NHS charges for migrants and the myth of health tourism
This week, the TUC commented on Department of Health proposals to introduce charges for the use of the NHS by non-EEA migrants. These are deceptively termed ‘visitors’ by the Home Office but this category includes anyone who does not have ‘permanent residence’ in the UK, this could be a nurse from the Philippines working in a hospital in London or a PhD student from Ghana studying in Manchester. If Health Secretary Jeremy Hunt gets his way, they will both have to pay hundreds of pounds before they can get so much as a cough checked out by their GP.
At preset non-EEA visitors who can demonstrate a connection with the UK through residence, study and work are classed as ‘ordinary residents’. This means they are all entitled to free health care. This seems logical, as they contribute to the NHS as much as any UK citizen. The NHS is funded through general taxation, so every item they buy with VAT added, as well as the tax they pay on income, contributes to the NHS. And as our nurse from the Philippines suggests, non-EEA workers also contribute to the NHS directly as health workers.
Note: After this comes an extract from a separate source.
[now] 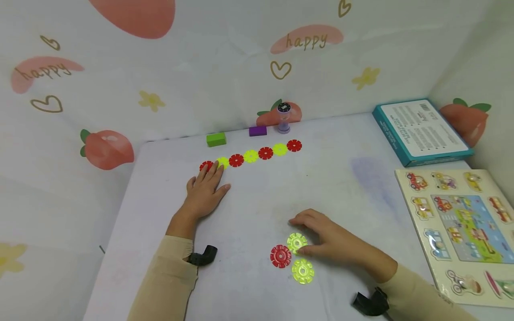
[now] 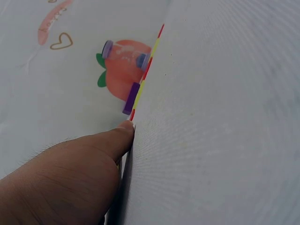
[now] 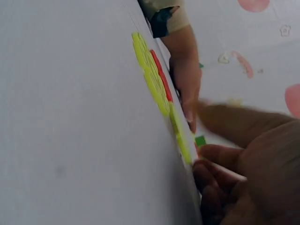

In 2005 IPPR estimated 40% of nurses were non-EEA citizens.
The Government is proposing non-EEA citizens should be forced to pay additional charges to use the NHS due to the mythical problem of the ‘health tourist’. Hunt likes to conjour the image of the health tourist walking among us like a B-movie monster, secreting money from our beloved NHS. The Department of Health consultation states:
‘the NHS struggles to identify and recover the cost from those not entitled to free treatment…We know that this is a significant problem.’
But in July Hunt admitted he didn’t know whether this was a problem at all, saying in Parliament:
‘The truth is that we do not know the cost [of unpaid NHS charges], which is why we are carrying out an independent audit this summer.’
The Department of Health has announced the results of this audit will only be published in the Autumn. So in a strange move the DoH is consulting on a problem that it doesn’t actually know exists.
NHS data certainly suggests non-payment of NHS fees by overseas visitors is not a considerable cost. It currently represents 0.011% of the NHS budget. The impact of this cost is small in comparison to the £20 billion of savings that the Government’s austerity cuts have imposed on the NHS.
Introducing charges for overseas visitors to use the NHS would do even more damage to the service. An entirely new IT system would need to be implemented to check every patient was eligible for healthcare. The visa system for non-EEA citizens would have to be overhauled. Health and UKBA staff would have to be retrained in these new systems.
And if you think that sounds expensive, just wait till you’ve added in the cost to the NHS of non-EEA citizens who can’t afford health fees waiting until their conditions are life-threatening and having to use Accident and Emergency (which would still be free to use). Maternity Action estimate that the cost of an emergency caesarean section and the cost of inpatient care for a very premature baby that could result from lack of antenatal care would be £59, 273 whilst the cost to the NHS of providing antenatal care and a normal birth would be just £3,560.
And then you have the unquantifiable cost of a TB or HIV spreading through the country when non-EEA citizens who might have such infectious diseases cannot afford to go to the doctor to get them checked out.
The health service will also be considerably slowed down if documents checks have to be made before patients can receive care. More importantly, this would turn health staff into immigration officials, impeding their basic obligation to provide care to patients. No wonder health professionals have condemned these proposals across the board – in the BMA, Unison, the Royal College of Midwives, Unite and the Royal College of Nursing.
Discrimination is likely to increase as non-white people and those who do not speak English fluently will particularly targeted for document checks when they go to the doctor.
Already marginalised groups will be excluded even further. Women who are victim of domestic abuse and have little income of their own will not be able to afford treatment or support. Pregnant women who can’t afford antenatal care will develop serious conditions that go undetected until it is too late and both baby and mother’s lives hang in the balance in A+E. Disabled people and those with mental health problems who can’t afford the fees will be left to suffer.
The damages wrought by the proposals make clear the Government’s concern is not the health of society, as I blogged last month. The Tories are unashamedly trying to win votes by claiming to ‘solve’ mythical problems and achieving the illogical and impossible task of limiting the numbers of migrants entering the country, as Owen Tudor blogged yesterday.
The Government’s plans to introduce health charges show that their tactic to score points on migration issues is to target people it thinks are easy to scapegoat – non-white people, migrants, pregnant women. But the targets are themselves taking aim at the Government, forming alliances and fighting back. The calls for everyone to have their basic right to health care respected will only get louder as these proposals are debated in Parliament in the autumn.